Exercise 8: Seated rotations (see Fig 4 above)
Aim: It is important to develop good movement ability in the chair. This drill develops rotational range of motion and mobility in the thoracic spine.
Technique:
  • Sit upright in a tall posture
  • Cross arms in front, elbows raised to shoulder height
  • Maintaining tall posture, turn shoulders to the left as far as comfortable, hold for a count of 2, and return to centre
  • Repeat up to 10 times
  • Perform exercise turning to the opposite side.
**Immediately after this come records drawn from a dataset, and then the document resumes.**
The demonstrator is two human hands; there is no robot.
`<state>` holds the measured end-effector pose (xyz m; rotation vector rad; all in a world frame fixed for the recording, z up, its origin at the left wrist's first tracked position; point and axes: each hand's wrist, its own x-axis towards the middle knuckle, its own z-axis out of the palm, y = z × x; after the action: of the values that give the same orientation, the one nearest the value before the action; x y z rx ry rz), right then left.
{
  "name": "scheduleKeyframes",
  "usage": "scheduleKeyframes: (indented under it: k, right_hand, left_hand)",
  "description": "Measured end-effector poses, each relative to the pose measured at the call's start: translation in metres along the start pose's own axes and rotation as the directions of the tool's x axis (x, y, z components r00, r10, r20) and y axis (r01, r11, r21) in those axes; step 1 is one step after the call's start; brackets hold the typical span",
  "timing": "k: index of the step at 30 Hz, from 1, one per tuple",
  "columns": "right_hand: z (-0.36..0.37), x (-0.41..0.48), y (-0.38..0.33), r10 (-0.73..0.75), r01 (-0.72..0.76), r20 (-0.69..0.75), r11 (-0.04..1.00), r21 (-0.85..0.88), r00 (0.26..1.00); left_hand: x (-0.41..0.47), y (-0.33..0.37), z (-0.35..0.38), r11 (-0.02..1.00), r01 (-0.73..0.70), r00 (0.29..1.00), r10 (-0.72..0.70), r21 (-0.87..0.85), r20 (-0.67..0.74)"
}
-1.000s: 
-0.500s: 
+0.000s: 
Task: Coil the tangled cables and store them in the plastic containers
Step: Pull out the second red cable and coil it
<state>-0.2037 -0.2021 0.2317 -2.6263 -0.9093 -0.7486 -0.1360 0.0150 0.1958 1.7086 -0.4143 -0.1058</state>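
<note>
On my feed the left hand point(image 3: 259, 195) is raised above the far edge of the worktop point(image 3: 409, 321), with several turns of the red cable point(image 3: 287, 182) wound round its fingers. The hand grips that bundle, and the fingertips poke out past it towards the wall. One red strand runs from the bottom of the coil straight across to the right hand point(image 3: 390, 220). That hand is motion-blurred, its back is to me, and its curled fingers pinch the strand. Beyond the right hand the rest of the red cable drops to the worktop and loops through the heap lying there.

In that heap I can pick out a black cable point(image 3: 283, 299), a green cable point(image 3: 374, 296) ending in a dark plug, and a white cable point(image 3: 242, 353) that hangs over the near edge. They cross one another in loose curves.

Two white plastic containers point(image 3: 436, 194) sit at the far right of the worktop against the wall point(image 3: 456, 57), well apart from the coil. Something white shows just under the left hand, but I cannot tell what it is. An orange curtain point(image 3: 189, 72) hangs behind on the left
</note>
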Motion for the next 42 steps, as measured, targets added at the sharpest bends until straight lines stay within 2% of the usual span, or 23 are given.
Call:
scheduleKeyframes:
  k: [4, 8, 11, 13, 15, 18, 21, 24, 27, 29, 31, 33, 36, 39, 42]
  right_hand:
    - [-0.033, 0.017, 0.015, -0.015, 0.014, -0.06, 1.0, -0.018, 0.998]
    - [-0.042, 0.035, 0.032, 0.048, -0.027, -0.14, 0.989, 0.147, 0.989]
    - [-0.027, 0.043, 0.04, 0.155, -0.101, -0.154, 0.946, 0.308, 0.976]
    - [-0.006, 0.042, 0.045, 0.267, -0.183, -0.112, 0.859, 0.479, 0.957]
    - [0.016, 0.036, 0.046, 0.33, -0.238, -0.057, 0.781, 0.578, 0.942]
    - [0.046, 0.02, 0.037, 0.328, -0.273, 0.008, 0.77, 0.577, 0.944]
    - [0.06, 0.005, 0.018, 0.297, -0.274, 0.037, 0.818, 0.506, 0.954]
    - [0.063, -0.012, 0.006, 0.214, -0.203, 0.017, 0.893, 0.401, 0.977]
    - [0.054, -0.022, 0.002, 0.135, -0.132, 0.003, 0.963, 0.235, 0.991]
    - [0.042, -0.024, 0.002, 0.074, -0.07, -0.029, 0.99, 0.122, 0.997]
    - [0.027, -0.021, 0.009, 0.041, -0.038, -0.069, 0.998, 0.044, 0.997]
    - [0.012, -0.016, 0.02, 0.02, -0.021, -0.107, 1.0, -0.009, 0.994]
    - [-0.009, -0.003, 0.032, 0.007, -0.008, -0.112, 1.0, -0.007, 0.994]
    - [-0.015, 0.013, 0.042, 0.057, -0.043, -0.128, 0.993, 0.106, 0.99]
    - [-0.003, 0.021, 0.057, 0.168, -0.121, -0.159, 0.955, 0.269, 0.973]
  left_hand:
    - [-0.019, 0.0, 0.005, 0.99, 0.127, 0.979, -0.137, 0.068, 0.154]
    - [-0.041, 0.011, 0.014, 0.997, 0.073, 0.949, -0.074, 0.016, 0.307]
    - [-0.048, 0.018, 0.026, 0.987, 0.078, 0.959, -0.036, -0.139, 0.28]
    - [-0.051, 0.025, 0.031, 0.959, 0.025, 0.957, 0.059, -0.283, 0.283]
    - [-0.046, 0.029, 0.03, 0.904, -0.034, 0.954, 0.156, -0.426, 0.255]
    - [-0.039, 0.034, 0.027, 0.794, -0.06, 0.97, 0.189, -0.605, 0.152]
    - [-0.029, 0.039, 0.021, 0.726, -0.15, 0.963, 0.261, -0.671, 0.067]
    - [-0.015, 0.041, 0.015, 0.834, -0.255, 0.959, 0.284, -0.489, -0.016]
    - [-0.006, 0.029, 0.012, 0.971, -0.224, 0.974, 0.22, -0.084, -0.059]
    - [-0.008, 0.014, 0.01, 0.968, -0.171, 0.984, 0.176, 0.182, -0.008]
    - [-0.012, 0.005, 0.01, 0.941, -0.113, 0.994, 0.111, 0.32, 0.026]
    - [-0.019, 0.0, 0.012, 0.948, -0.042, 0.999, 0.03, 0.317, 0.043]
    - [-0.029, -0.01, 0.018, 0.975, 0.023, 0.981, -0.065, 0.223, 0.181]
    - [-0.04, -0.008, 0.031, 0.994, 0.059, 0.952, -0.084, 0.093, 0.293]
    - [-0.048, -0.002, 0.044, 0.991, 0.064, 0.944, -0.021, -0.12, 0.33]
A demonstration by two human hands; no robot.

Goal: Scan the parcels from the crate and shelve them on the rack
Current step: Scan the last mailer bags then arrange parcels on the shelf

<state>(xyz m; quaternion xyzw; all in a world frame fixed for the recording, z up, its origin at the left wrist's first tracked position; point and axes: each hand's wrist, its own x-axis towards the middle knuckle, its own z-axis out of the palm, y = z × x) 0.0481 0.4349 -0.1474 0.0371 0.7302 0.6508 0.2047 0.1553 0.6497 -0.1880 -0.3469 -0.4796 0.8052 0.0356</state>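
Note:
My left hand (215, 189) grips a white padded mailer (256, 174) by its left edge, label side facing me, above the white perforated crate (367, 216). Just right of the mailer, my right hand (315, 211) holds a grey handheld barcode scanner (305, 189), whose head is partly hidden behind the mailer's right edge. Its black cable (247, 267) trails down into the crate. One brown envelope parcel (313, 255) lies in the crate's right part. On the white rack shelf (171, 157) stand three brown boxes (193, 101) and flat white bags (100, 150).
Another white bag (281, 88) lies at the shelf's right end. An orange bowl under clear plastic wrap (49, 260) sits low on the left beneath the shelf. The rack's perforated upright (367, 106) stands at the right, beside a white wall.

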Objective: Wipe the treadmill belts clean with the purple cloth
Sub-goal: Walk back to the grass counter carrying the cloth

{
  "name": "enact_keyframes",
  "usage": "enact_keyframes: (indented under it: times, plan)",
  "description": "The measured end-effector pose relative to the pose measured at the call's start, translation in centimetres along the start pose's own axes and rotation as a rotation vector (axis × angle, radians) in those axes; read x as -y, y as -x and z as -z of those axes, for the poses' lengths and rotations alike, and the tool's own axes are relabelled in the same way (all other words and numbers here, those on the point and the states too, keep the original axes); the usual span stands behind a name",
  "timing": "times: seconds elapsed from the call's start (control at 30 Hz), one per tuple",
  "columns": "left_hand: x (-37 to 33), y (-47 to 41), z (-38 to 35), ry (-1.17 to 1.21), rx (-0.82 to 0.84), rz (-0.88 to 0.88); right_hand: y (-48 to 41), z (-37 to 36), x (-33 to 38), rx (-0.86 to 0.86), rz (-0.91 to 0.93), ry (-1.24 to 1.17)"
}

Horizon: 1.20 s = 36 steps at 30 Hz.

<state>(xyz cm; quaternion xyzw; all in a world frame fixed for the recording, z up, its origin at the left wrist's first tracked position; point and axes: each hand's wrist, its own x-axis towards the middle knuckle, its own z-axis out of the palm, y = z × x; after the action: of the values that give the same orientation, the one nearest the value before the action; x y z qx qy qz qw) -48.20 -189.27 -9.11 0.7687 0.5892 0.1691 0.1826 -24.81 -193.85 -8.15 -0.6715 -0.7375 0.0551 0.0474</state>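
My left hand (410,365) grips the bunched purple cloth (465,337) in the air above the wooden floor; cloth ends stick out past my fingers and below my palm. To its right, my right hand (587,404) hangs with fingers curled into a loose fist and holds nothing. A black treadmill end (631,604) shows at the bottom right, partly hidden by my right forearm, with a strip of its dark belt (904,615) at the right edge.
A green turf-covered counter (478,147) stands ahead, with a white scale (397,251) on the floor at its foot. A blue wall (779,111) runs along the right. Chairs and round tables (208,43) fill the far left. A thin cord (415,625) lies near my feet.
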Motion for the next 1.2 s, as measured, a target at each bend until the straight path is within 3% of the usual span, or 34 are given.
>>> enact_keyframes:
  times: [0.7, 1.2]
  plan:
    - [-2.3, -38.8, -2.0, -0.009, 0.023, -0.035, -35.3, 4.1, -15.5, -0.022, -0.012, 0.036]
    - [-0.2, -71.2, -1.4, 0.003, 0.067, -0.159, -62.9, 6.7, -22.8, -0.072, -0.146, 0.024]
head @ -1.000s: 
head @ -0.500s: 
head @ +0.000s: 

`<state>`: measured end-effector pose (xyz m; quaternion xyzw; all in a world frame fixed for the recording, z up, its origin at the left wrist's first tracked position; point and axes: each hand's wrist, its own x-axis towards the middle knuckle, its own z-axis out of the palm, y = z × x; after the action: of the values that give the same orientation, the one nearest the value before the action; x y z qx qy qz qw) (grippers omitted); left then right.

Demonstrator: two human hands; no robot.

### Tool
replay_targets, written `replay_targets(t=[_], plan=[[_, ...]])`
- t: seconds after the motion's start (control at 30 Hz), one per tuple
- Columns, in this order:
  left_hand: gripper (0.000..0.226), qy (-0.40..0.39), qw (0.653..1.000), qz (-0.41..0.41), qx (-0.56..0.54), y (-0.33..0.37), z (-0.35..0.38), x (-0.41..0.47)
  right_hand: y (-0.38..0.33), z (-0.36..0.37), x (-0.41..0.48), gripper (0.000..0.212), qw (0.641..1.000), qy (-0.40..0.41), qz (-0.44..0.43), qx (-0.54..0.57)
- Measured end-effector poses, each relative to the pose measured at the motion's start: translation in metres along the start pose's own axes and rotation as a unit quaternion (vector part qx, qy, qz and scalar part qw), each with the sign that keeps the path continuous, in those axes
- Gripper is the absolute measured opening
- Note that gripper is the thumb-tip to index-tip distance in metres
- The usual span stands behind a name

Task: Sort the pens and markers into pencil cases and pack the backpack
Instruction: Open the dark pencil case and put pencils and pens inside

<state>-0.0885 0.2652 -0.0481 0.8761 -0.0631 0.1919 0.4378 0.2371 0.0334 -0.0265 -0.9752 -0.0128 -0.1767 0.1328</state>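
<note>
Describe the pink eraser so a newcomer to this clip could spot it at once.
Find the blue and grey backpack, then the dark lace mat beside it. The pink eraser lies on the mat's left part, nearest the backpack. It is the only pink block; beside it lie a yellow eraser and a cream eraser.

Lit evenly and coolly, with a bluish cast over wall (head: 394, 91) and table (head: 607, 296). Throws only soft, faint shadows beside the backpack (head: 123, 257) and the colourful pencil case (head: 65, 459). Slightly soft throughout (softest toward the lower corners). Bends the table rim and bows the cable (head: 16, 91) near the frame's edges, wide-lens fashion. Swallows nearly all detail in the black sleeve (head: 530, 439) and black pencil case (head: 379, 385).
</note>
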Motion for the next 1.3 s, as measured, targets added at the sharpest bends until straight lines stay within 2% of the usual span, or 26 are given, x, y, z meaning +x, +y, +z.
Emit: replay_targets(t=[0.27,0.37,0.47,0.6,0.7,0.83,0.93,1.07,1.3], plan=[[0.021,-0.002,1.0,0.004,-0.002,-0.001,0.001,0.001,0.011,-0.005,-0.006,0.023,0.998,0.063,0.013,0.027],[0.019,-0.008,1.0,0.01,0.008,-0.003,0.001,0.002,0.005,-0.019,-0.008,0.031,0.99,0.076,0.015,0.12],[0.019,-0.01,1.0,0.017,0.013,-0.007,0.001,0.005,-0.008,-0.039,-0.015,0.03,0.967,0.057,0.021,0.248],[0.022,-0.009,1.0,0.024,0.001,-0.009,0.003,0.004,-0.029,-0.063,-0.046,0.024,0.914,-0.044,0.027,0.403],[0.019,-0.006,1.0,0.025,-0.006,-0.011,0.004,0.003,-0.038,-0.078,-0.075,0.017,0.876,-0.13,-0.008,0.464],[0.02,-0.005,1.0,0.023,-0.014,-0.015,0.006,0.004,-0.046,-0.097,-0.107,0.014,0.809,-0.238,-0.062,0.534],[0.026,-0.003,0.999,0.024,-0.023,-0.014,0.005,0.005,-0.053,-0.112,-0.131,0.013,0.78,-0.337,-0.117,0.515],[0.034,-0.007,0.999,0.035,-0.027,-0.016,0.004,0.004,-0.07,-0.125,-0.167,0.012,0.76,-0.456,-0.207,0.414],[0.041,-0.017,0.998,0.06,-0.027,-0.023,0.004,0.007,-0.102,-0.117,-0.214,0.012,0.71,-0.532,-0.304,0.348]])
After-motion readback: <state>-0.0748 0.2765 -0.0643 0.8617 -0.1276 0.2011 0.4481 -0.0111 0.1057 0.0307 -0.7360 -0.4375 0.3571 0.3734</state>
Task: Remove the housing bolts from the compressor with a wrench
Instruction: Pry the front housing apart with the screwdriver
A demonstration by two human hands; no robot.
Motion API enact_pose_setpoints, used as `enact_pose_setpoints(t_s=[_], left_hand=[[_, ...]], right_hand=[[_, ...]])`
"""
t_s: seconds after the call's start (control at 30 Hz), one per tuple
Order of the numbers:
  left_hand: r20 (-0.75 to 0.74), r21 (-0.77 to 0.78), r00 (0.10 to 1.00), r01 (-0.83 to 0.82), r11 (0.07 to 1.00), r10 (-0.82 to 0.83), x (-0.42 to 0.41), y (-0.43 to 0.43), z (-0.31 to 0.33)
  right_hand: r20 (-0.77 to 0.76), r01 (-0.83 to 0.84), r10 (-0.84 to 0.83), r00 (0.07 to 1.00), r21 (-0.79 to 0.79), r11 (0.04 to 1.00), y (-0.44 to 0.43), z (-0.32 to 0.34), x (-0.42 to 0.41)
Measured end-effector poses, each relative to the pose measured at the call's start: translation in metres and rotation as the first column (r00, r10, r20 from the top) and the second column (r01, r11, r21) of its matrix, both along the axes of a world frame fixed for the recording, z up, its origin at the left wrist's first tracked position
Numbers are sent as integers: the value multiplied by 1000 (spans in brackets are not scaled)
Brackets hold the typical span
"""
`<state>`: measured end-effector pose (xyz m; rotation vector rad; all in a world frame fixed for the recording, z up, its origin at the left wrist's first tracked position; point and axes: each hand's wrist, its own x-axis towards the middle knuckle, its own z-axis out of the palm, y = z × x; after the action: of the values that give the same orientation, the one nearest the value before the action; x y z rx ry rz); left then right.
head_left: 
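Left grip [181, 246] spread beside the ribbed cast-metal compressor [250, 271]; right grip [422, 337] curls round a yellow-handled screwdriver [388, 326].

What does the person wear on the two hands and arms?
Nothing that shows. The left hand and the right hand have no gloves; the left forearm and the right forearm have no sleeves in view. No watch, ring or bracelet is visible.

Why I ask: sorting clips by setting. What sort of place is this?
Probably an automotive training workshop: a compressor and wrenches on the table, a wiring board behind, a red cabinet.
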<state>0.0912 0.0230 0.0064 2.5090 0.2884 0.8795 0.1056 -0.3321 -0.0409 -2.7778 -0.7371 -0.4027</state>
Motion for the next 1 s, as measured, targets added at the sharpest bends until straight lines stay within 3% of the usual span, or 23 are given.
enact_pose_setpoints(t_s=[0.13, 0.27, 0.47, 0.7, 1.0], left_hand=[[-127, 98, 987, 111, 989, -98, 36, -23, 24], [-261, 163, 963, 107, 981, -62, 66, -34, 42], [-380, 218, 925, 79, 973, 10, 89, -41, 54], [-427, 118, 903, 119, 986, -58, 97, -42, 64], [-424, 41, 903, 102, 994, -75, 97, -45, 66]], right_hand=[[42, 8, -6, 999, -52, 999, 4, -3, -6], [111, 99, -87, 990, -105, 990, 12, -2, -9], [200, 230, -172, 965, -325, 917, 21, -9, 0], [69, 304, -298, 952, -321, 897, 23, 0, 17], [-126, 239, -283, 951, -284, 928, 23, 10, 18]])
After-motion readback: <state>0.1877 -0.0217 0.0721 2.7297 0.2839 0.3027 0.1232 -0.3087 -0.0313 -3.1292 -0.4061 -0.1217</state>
Exercise 9: Thoracic mobility (see Fig 5)
Thoracis Mobility
Aim: To maintain thoracic spine mobility into extension. Depending on the level of disability, the client can mobilise different parts of the thoracic spine by shifting their buttocks forward or backward in the chair and making contact with a different point of the thoracic spine against the top of the back-rest.
Technique:
  • Sit tall and clasp hands behind your head
  • Your back should be against the back of the chair, with top of chair back about level with the lowest point of your shoulder blades
  • Bring elbows together and push them upwards
  • Lean back over the chair and pause for a count of 2, then return to start position
  • Repeat up to 10 times.
Conclusion
This article is meant as a practical introduction to the world of disability sport and exercise for coaches, trainers and rehab specialists. Clearly it is well beyond our scope here to cover everything you would need to know, but it should open up possibilities and underline how  physical disability need not mean physical inactivity.
References
1. Goodman S. Coaching Athletes With Disabilities: General Principles (2nd Ed) 1995. Australian Sports Commission.
2. Shephard RJ. Fitness in special populations. Human Kinetics 1990. Champaign.
3. Hartman B, Robertson M. Inside Out – The Ultimate Upper Body Warm-Up 2006.
4. Remedios R. Power Training: Build Bigger, Stronger Muscles through Performance-Based Conditioning 2007. New York: Rodale.